Thus, sample pitch preferably will generally conform to an
appropriate pitch, given the current mode (as one example).
[0470] Period information 520 preferably contains period-related
parameter data. This data preferably identifies a timing
characteristic of associated sound sample data. For example, if the
sound sample has a rhythmic emphasis point 75 milliseconds from the
start, this parameter preferably might indicate this. In this
example, the period portion of the header will inform the music
rules/algorithm generating a musical piece that this particular
sound sample has a rhythmic emphasis point 75 milliseconds into it,
when played at native speed. Accordingly, the music rule/algorithm
preferably will know the rhythmic emphasis point of the sample when
it is loaded into memory, and when the end user plays the sample
during a song, the music rules/algorithm preferably can time-adjust
the sample such that the rhythmic emphasis point occurs at a
suitable point in the music (e.g., a downbeat). This
time-adjustment preferably can be made using, as an example, DSP
resources and functionality as discussed herein. The Period
information 520 preferably can be conveyed in the form of beats per
minute (BPM) information, e.g., in cases where the sample has an
identifiable tempo.
[0471] As can be appreciated, such embodiments of the present
invention can provide the music playing system with a way to
improve the musical experience of the end user. Such an arrangement
can preferably be employed in a hardware system, e.g., a handheld
portable device, or a software system, e.g., a software musical
system running on a personal computer. Samples preferably can thus
be played during a song by an end user, with relatively little ill
effects due to pitch or time incompatibilities.

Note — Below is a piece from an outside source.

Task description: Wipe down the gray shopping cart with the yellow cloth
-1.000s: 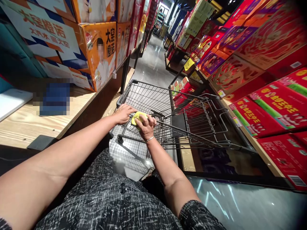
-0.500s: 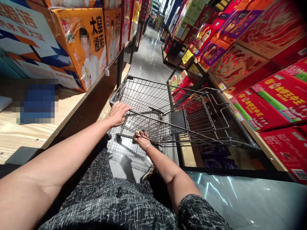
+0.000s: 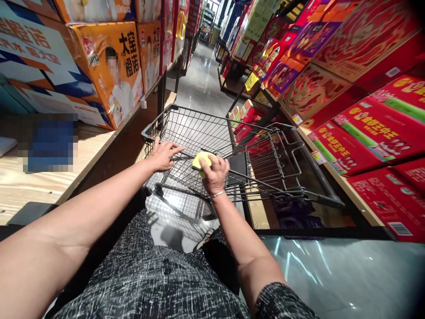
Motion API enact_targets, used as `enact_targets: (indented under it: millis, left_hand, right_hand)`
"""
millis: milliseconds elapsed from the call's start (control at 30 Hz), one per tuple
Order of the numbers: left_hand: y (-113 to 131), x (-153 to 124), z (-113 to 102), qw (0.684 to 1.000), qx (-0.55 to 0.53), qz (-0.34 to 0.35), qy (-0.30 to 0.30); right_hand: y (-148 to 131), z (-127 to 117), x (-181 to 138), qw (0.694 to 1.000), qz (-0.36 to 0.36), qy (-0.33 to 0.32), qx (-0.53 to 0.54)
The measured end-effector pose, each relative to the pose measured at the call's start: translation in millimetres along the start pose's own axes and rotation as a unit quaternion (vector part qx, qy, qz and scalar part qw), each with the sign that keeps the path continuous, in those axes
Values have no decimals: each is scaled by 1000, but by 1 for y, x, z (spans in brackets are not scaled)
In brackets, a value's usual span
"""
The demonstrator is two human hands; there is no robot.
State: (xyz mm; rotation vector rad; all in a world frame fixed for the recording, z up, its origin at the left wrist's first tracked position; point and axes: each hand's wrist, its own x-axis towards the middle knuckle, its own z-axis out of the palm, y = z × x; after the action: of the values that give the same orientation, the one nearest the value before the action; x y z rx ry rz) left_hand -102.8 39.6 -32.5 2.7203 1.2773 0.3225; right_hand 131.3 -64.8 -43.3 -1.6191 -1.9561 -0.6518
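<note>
A dark wire shopping cart (image 3: 186, 128) stands in a shop aisle in front of me. My left hand (image 3: 162, 154) rests on the near left rim of the cart's basket with its fingers spread. My right hand (image 3: 216, 172) is closed over a yellow sponge (image 3: 201, 159) and presses it onto a bar on the near side of the basket. A thin bracelet circles my right wrist. My arms and a black-and-white patterned garment fill the lower part of the view.
Orange printed cartons (image 3: 113, 75) stand on a wooden shelf (image 3: 40, 186) to the left. Red gift boxes (image 3: 365, 128) line the sloped shelves on the right. A glossy grey floor (image 3: 202, 84) runs down the aisle ahead.
My right hand has come back up from the cart's lower frame to a bar at the basket, with the yellow sponge in it. My left hand has spread its fingers on the rim.
</note>
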Motion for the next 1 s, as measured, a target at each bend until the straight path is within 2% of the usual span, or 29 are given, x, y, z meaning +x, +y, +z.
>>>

[0472] FIG. 51 illustrates a simplified example of an amplitude
waveform associated with a sample sound file. In the illustrated
example, there are three general points of increased rhythmic
activity (e.g., a sharp temporary increase in amplitude) labeled
T1, T2 and T3. A sample data file preferably can be processed via
software to identify such areas of increased amplitude. Assume for
example that the waveform depicted in FIG. 51 is 290 ms in
duration. For purposes of example, if an analysis tool has a grid
resolution of 10 ms (indicated in the figure with the vertical grid
lines), then the analysis tool will scan the file to look for the
rhythmic events (e.g., brief moments of relatively high amplitude).
In one preferred example, the tool will identify the grid point
immediately preceding a rhythmic event and preferably capture that
information for inclusion into the data in optional header field
530. Further discussion of the analysis process can be found below,
with reference to FIG. 54.
[0473] As illustrated in FIG. 51, the example sample has
approximately 3 significant rhythmic events that are spaced out in
a non-equidistant distribution. Of course, this example
distribution is based on the somewhat arbitrary example of a grid
resolution of 10 ms, and a sample duration of 290 ms. Given this
grid resolution, this example illustrates an example where 4
rhythmic subparts (e.g., the parts beginning at T0, T1, T2, and T3)

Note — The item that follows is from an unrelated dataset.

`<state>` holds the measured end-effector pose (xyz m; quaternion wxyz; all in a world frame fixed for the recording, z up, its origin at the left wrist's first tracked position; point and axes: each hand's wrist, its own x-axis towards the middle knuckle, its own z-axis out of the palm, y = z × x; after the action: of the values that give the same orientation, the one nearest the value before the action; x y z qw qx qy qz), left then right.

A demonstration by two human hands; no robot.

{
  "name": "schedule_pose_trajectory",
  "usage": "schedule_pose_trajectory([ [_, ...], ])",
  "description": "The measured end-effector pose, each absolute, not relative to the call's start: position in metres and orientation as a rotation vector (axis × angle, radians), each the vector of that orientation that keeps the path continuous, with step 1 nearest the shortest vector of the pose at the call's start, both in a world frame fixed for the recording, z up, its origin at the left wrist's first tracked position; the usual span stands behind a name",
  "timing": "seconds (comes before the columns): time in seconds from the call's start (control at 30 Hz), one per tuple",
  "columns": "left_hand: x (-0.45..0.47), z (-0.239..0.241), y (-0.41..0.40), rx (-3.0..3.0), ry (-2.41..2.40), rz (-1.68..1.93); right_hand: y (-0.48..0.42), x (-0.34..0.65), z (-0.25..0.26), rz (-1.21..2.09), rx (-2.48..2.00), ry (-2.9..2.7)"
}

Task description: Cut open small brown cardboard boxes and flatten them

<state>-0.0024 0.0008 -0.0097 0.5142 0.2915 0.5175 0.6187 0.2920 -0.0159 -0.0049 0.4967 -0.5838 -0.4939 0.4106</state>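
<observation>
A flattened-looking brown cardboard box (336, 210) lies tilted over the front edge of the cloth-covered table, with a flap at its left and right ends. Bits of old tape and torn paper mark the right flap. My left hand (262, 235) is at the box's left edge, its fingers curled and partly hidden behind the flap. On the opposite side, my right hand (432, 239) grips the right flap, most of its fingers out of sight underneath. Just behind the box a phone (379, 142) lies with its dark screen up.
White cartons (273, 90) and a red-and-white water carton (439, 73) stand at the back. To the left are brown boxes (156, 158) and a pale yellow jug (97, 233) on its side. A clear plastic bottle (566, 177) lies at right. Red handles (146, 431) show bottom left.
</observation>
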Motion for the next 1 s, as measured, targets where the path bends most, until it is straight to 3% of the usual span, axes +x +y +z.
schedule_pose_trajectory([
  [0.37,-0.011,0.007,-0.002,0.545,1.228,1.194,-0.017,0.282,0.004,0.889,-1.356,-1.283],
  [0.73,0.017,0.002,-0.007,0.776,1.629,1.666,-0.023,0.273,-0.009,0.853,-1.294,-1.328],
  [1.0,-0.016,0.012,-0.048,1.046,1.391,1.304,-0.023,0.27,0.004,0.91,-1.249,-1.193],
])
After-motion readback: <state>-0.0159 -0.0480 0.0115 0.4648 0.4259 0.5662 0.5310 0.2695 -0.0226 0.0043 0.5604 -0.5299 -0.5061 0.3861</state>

are not equal in duration. In this particular example, the first
rhythmic subpart has a time stamp T0 of 0 ms and a pitch value P0
of G. The second rhythmic subpart has a timestamp T1 of 50 ms and a
pitch value P1 of F#. The third rhythmic subpart has a timestamp T2
of 110 ms and an undefined pitch value. The fourth rhythmic subpart
T3 has a timestamp of 200 ms and a pitch value of G#.
[0474] In this example, we assume for the sake of clarity that the
musical mode is Lydian Descending at the point in a song wherein
the sample is played.
[0475] Accordingly, the first rhythmic subpart identified as T0:P0
has a pitch value that is allowable in the Lydian Descending Mode.

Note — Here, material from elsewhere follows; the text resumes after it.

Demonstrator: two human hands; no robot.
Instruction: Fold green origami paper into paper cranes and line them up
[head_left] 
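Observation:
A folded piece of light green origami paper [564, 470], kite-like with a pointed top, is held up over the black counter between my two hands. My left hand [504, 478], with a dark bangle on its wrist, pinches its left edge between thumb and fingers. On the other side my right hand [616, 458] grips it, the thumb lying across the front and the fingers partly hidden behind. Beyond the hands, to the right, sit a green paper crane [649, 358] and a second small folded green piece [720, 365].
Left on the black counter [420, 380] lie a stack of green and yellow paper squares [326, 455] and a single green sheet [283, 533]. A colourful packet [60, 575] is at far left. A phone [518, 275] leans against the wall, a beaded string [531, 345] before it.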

Therefore, preferably this section of the sample is not
pitch-shifted. Similarly, as the rhythmic event of the start of the
sample is preferably initiated by the end user, the time T0 is not
adjusted.
[0476] Continuing this example, the second subpart identified as
T1:P1 has a pitch value of F#, which is allowable in the Lydian
Descending mode, and is therefore preferably not pitch-shifted. The
rhythmic event T1 is associated with 50 ms, and accordingly this
can be time-shifted to more closely match the tempo of the music
(e.g., it can be slightly slowed down or speeded up so as to
coincide with the rhythmic grid/resolution of the music being
created). If the section of the song has a tempo wherein, as an
example, an eighth note has a duration of 60 ms, then the start of
T1:P1 preferably could be adjusted to occur in time with the
beginning of an eighth note, and/or the duration of T1:P1
preferably could be slightly lengthened so as to occupy 60 ms, in
keeping with the time signature of the music. Of course, these
examples constitute various options that may not necessarily be
used in order to practice the present invention.
[0477] The third subpart T2:P2 would begin at 110 ms, if the
preceding subparts had been played at normal speed. As our example
has the previous subpart being lengthened by 10 ms, preferably to
be in synch with our tempo, the T2:P2 subpart begins at 120 ms.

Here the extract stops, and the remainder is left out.